BS EN 1997-1:2004 requires a detailed geotechnical design for any excavation or natural slope within influencing distance of a structure. In Portsmouth, this is not an abstract code requirement. The city sits on a syncline of Cretaceous chalk overlain by Palaeogene London Clay, with significant drift deposits across Portsea Island. Our lab processes hundreds of samples from Portsdown Hill and the coastal cliffs, running triaxial and direct shear tests to define the effective stress parameters that feed directly into the stability model. For sites on the London Clay, we often see a drop in residual strength that Eurocode 7 mandates must be checked. The triaxial consolidated-undrained testing with pore pressure measurement gives us the c' and φ' values the engineer needs, and when granular fill is involved we run grain-size analysis to flag any internal erosion risk that could compromise a cut slope over time.
A slope is stable until it is not. Our lab defines the exact effective stress envelope so the engineer knows the margin.
Process overview
Local context
Portsmouth sits at sea level, with much of the city barely 2 to 6 metres above Ordnance Datum. A slope failure here does not just lose land: it can open a direct path for tidal flooding into the urban grid. The chalk cliffs east of the city and the cuttings through Portsdown Hill are engineered slopes that hold back residential zones and the A3(M) corridor. A reactivation of a fossil shear surface in the London Clay — something we have measured in lab ring shear tests at residual strengths below 12 degrees — could mobilise a slide with very little warning.
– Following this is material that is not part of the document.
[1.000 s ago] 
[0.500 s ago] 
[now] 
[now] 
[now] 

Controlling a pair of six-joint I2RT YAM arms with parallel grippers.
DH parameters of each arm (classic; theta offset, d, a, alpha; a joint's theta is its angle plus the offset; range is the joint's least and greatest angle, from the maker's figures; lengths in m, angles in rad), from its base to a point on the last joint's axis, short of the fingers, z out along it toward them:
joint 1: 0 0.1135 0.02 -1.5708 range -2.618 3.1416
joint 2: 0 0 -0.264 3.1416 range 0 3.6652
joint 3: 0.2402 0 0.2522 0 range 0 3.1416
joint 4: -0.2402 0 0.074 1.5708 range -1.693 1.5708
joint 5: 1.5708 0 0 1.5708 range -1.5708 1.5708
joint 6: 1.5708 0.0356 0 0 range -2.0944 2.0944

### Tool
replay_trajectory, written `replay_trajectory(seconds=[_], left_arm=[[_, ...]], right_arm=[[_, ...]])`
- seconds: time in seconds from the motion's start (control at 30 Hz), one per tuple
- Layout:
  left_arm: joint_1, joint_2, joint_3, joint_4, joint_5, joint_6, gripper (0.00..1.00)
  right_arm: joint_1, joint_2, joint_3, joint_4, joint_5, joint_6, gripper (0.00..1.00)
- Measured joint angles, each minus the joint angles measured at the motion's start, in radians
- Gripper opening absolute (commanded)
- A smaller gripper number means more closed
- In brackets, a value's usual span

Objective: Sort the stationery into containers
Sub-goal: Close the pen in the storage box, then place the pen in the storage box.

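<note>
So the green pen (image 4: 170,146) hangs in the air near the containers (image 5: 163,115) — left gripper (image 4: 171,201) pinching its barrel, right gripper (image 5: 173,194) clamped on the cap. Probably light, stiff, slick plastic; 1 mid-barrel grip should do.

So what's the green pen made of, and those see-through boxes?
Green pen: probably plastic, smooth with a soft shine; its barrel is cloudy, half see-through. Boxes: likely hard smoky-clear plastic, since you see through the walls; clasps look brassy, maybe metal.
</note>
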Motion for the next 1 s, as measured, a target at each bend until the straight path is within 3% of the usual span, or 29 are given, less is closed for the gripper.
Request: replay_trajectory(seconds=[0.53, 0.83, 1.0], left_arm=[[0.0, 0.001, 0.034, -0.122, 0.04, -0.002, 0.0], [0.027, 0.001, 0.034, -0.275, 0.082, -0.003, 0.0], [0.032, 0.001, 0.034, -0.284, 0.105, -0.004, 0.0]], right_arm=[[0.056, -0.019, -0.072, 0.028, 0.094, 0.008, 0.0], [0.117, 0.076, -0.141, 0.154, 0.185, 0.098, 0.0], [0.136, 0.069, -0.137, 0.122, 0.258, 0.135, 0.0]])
The city's 200,000 residents rely on these slopes staying put. Our analysis does not just compute a number; we back-analyse known failure geometries from the region to validate the input parameters, then apply those lessons to the site in question. This is standard practice for any competent geotechnical team working in the Hampshire Basin.
Reference standards
BS EN 1997-1:2004 (Eurocode 7: Geotechnical design), BS EN 1997-2:2007 (Ground investigation and testing), BS 5930:2015 (Code of practice for ground investigations), BS EN 1998-5:2004 (Eurocode 8: Silos, tanks and pipelines — seismic)
Additional services
Effective Stress Triaxial Testing
Consolidated-undrained and drained triaxial tests on London Clay and chalk to determine c' and φ' at peak and residual states. Pore pressure measurement throughout.
Limit Equilibrium Analysis
Spencer and Morgenstern-Price methods for circular and non-circular slip surfaces. Includes rapid drawdown analysis for coastal slopes exposed to tidal fluctuation.
Back-Analysis of Existing Slopes
Calibration of strength parameters by back-analysing known failure geometries in the Hampshire Basin, reducing uncertainty in the design profile.
Typical parameters
Quick answers
What is the typical cost of a slope stability analysis for a site in Portsmouth?
For a single section with lab testing included, the analysis ranges from £930 to £3,070. The final figure depends on the number of slip surfaces analysed, whether a seismic case is required, and the volume of triaxial or direct shear tests needed to define the strength envelope.
Do you need to drill boreholes for a slope stability analysis?
Yes. We need intact samples for lab strength testing and to define the stratigraphic boundaries. Boreholes are logged to BS 5930:2015 and we install standpipe or vibrating-wire piezometers to measure the groundwater profile, which is critical for the pore pressure input in the model.
How does BS EN 1997-1 apply to slope stability in Portsmouth?
BS EN 1997-1 sets the framework for geotechnical design in the UK. Design Approach 1 Combination 1 and 2 are applied, with partial factors on actions and material strengths. The analysis must check both short-term undrained and long-term drained conditions, especially on the London Clay slopes around Portsdown Hill.
Can you analyse a slope that has already started to move?
We can. We survey the existing failure geometry, take samples from the shear zone, and run ring shear tests to determine the residual friction angle. The back-analysis then confirms or adjusts the lab parameters, giving a calibrated model for the remedial design.